Voters at Whitefield’s town meeting Saturday will face 45 warrant articles, including requests for a $750,000 new town office, $99,000 to run the fire department, and a first-ever request for $15,000 in stipends for firefighters and rescue personnel.
Those are the top ticket items in the $1 million budget, a nearly 11 percent increase over the present year. Polls for election of candidates will be open from 8 a.m. to noon in the school gym; the floor meeting begins at 2 p.m.
The town property committee pitched its building proposal last Wednesday when about 30 people with many questions, and deep doubts about the economy, attended an informational meeting.

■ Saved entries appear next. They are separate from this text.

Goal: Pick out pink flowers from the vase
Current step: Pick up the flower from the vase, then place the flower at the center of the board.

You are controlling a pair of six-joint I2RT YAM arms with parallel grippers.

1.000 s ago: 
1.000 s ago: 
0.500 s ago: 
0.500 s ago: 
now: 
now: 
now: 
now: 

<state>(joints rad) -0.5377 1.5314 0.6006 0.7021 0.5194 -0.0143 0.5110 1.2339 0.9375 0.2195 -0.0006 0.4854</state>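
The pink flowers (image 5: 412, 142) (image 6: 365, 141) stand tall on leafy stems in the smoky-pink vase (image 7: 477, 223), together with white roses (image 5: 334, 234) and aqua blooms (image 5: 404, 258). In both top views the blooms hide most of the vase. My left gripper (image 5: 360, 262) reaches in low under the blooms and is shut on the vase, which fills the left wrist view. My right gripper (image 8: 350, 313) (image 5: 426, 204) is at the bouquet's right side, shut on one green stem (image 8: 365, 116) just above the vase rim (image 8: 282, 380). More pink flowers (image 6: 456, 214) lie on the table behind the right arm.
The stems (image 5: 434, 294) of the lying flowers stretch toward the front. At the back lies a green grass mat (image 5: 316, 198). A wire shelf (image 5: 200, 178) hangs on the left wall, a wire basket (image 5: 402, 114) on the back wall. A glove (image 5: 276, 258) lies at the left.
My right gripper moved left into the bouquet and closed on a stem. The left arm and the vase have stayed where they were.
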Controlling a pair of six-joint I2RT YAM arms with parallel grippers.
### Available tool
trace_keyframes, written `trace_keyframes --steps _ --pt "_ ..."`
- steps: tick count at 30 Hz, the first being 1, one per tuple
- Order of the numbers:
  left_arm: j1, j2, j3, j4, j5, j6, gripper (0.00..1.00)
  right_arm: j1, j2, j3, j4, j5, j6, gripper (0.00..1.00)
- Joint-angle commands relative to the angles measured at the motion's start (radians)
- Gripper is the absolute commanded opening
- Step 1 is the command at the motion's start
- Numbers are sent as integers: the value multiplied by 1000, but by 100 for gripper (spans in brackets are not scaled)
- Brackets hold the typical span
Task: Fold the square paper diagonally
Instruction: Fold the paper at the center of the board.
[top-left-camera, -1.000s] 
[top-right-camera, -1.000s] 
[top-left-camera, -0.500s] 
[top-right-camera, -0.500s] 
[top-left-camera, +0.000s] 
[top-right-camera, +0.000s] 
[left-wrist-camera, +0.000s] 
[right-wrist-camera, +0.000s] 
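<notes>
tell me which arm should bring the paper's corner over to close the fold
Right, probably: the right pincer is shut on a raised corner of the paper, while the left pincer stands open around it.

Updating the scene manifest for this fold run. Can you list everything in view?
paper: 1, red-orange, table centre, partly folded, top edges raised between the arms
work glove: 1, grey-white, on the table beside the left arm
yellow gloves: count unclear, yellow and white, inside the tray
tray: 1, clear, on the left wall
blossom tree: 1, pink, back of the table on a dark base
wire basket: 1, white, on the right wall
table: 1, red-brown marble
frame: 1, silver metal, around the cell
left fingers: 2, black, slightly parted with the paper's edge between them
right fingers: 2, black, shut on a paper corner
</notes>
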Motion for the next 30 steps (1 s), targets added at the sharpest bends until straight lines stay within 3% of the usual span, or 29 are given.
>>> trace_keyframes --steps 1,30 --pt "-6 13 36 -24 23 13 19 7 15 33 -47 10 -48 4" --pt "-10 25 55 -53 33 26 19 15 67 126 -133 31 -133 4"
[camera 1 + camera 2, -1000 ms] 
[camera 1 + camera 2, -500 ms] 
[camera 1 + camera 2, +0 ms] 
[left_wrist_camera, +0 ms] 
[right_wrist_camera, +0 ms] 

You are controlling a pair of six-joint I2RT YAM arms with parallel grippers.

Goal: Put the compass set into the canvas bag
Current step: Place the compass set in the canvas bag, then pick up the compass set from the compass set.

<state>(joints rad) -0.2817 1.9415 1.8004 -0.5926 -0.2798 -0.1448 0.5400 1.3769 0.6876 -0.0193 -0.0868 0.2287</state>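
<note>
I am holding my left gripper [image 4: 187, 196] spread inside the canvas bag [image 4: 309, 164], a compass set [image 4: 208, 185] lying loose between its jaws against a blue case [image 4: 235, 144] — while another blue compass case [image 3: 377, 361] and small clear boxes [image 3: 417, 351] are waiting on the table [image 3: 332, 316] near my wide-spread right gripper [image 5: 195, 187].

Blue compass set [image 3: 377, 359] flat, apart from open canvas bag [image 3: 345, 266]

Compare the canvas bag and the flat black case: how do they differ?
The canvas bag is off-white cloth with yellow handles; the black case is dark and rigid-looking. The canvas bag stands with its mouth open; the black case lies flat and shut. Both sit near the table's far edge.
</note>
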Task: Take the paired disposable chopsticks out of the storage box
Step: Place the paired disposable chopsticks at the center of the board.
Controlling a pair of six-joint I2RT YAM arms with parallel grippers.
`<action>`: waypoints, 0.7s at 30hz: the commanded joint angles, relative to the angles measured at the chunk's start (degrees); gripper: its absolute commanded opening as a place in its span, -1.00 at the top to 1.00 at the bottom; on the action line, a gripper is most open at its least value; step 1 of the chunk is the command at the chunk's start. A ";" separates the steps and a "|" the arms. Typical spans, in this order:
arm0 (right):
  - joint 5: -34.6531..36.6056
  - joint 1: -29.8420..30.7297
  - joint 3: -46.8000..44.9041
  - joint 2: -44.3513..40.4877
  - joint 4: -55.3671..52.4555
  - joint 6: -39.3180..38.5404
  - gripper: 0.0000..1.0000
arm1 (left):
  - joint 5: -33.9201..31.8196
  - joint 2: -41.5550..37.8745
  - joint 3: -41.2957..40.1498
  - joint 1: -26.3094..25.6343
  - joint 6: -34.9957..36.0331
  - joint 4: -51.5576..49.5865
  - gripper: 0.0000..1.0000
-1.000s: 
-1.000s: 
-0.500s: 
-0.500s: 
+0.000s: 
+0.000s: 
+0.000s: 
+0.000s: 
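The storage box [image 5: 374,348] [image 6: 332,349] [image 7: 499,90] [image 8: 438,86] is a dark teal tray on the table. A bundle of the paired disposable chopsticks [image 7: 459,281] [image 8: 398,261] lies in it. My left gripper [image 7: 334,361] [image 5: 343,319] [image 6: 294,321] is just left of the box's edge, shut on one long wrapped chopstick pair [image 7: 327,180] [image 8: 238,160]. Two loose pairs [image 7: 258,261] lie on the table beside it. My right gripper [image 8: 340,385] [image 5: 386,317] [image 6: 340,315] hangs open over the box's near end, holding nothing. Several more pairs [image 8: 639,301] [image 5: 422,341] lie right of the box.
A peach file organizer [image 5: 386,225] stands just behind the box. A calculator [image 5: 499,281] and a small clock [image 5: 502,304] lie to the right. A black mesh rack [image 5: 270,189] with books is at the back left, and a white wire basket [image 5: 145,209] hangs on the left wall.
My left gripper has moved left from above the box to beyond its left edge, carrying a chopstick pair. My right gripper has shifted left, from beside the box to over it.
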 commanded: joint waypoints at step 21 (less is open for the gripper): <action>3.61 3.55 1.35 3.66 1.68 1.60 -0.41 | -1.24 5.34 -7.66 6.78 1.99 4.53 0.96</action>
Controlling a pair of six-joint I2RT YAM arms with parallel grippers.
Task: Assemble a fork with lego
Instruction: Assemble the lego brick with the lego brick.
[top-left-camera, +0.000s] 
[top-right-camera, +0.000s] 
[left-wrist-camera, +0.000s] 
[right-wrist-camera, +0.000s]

The 4600 sq. ft. of usable space is needed, stated board of selectmen chairman Steve McCormick. He said there isn’t enough room for keeping records in an orderly way, the present town office violates Americans with Disabilities Act requirements for voting, and citizens attending meetings often have to stand.
Committee chair Erik Ekholm said 10 area towns were visited to glean ideas.
Budget committee member Frank Ober, who also served on the property committee, said, “I tend to disagree that this is not the time to build. There may never be a good time to build. This town has typically held down costs and the budget has been flat in real dollars for several years.”
Property committee member Louis Sell said grants from the Community Block Development Grant (CBDG) program and money from the federal stimulus package probably won’t be available for the project. “We focused on a traditional 30-year loan which reduces annual payments,” he said. The interest rate would be about 5 percent. Half of the annual $48,000 payment would come from surplus, half from taxes. For a 20-year loan at 4.75 percent, the annual payment would be $60,200.
Taxpayers’ cost would be 50-cents per $1000 of property assessment.
Christi Mitchell urged that local contractors be used to boost the local economy if voters approve the project.
Ekholm said, “If we went to a USDA rural development loan, we’d have to pick the lowest bid.”
Architectural designer Lynn Talacko, of Royal Barry Wills Associates, estimated a 10-20 percent overall reduction in building materials, including finished products, if the work is done this year.
Asked why active solar energy use wasn’t incorporated into the project design, Ekholm said, “We were trying to get an attractive, comfortable building (at as low a cost as possible) while making more space available.”
McCormick added, “There’s a lot of stimulus funding available for energy, a lot of programs coming out, for commercial and residential, geothermal and wind. Energy money will be on the table until 2012.”
Ekholm closed the meeting by saying he was gratified by the turnout. “I know we’ll see you at town meeting.”
The only contested race March 21 is for Charlene Bartlett’s vacated seat on the board of selectmen. Candidates for the three-year term are David Hardman Jr. and Sue McKeen.
Planning board incumbent Stephen Smith is running again for a two-year term while no candidates have declared to replace outgoing members Bob Bills and David Roper on the five-person board. The end of school committee member Marianne Marple’s term also leaves a write-in vacancy.
Road commissioner David Boynton is unopposed in seeking another one-year term.